Per influenza della cultura greca, il marmo venne considerato nella Roma antica un materiale particolarmente pregiato e man mano che nuovi territori venivano conquistati ne iniziarono a Roma le importazioni. Gli alti costi dovuti al trasporto da cave spesso lontane dal luogo di impiego lo resero inizialmente un materiale di lusso, il cui utilizzo per i monumenti pubblici, o per le ricche decorazioni delle superfici interne delle dimore private.
In epoca repubblicana i primi templi costruiti interamente in marmo bianco (II secolo a.C.: tempio di Ercole Vincitore nel Foro Boario, tempio di ) utilizzavano marmi importati dalle cave greche, accompagnati probabilmente da maestranze in grado di eseguirne la lavorazione (la Grecia era divenuta provincia romana nel 146 a.C.) e nelle intenzioni dei committenti, dovevano impressionare il "pubblico" con l'uso massiccio di un materiale tanto costoso e culturalmente significativo.

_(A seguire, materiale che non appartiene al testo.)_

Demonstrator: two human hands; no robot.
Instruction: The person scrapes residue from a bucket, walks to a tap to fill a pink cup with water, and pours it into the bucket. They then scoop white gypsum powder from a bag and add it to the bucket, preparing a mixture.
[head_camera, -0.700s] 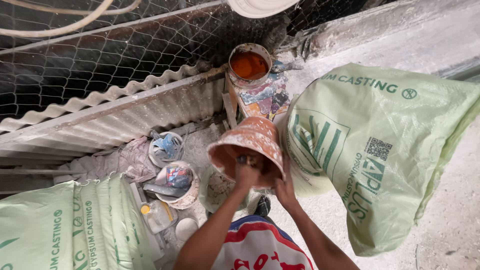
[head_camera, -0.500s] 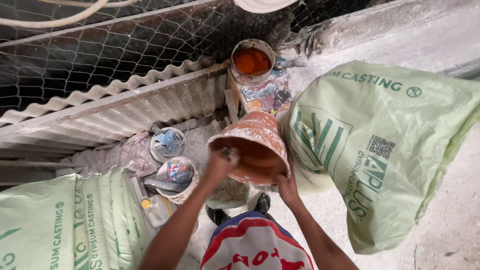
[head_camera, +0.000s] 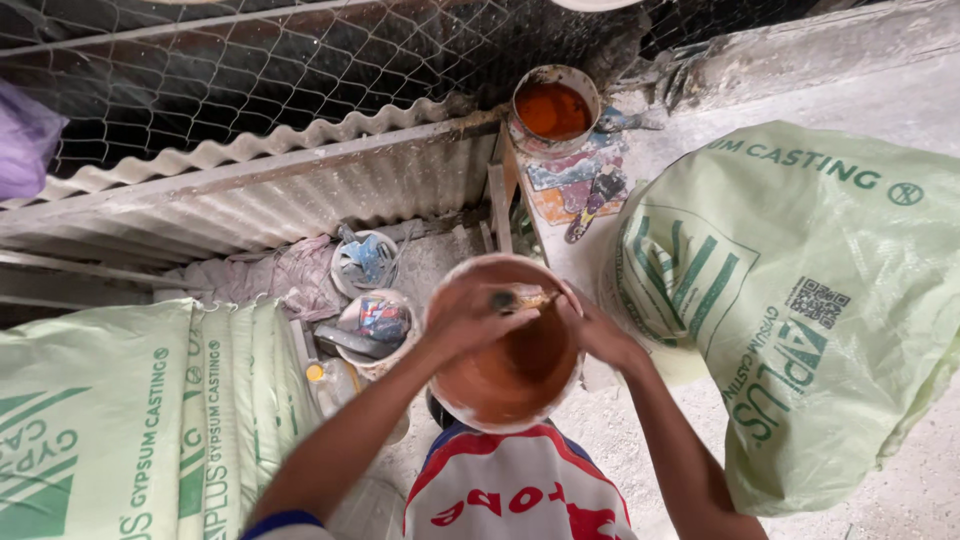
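Note:
A round bowl (head_camera: 512, 375), coated orange inside, sits opening-up in front of my chest. My left hand (head_camera: 472, 312) lies over its far rim, fingers closed around a thin pale stick, perhaps a small brush (head_camera: 535, 297), that points across the opening. My right hand (head_camera: 600, 335) grips the bowl's right rim and holds it up. The stick's tip and the near rim under my arms are partly hidden.
A can of orange paint (head_camera: 553, 108) stands on a paint-stained low board (head_camera: 575, 190) beyond the bowl. Large pale green sacks lie at the right (head_camera: 800, 300) and left (head_camera: 100, 420). Two small dirty bowls (head_camera: 365, 260) (head_camera: 375, 322) sit by a corrugated sheet (head_camera: 300, 190) under wire mesh (head_camera: 250, 70).
The bowl has turned from tilted with its outside showing to opening upward and lower. My left hand came from below onto the far rim.

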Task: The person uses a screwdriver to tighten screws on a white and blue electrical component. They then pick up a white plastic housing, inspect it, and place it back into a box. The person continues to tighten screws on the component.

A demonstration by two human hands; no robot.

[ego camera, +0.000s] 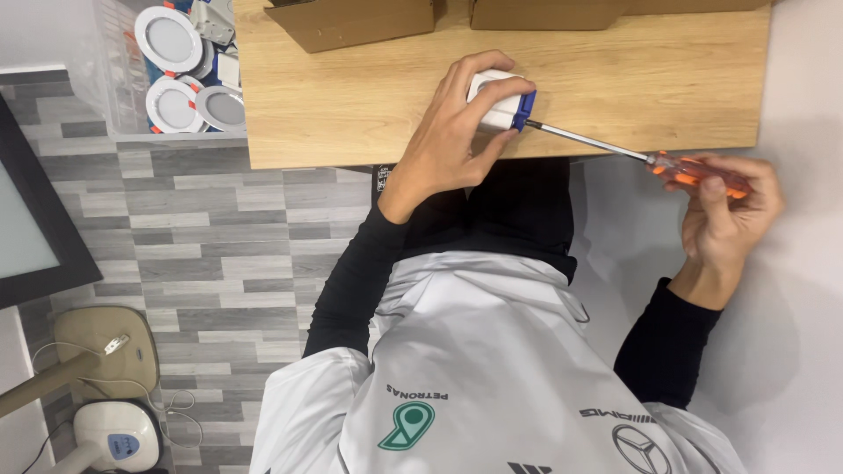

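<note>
Grey plank flooring runs beneath a light wooden counter, with a white wall on the far side. On the counter near its front edge lies a small white box with a blue end. The left hand covers this box, its grip closed around the casing, fingers wrapped over the top and thumb underneath. The right hand is off the counter, its grip closed on the orange transparent handle of a screwdriver. The metal shaft spans the gap between the hands, and its tip meets the blue end of the box. Two cardboard boxes sit at the counter's far edge. A clear bin of round white light fittings stands beside the counter. Both forearms wear black sleeves.
</note>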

Contemporaneamente iniziò l'importazione di alcune varietà di marmi colorati (tra i più diffusi il "giallo antico", l'"africano", il "paonazzetto", il "cipollino"), che vennero utilizzati, e in mosaici e poi in grandi lastre, per i rivestimenti parietali e pavimentali degli interni delle ricche dimore patrizie
Le cave dei marmi più importanti divennero progressivamente tutte di proprietà imperiale e una accurata organizzazione della lavorazione e dell'approvvigionamento verso Roma, permise una capillare diffusione dell'uso delle principali varietà in tutte le città dell'impero romano. La proprietà imperiale delle cave assicurava la disponibilità dei materiali necessari nei grandi programmi di edilizia pubblica, mentre il surplus veniva rivenduto per l'uso privato. Si diffusero in particolare le lastre per il rivestimento delle pareti interne e dei pavimenti, e i fusti di colonna in diversi marmi colorati, che arricchivano gli spazi interni dei monumenti pubblici e delle case più ricche.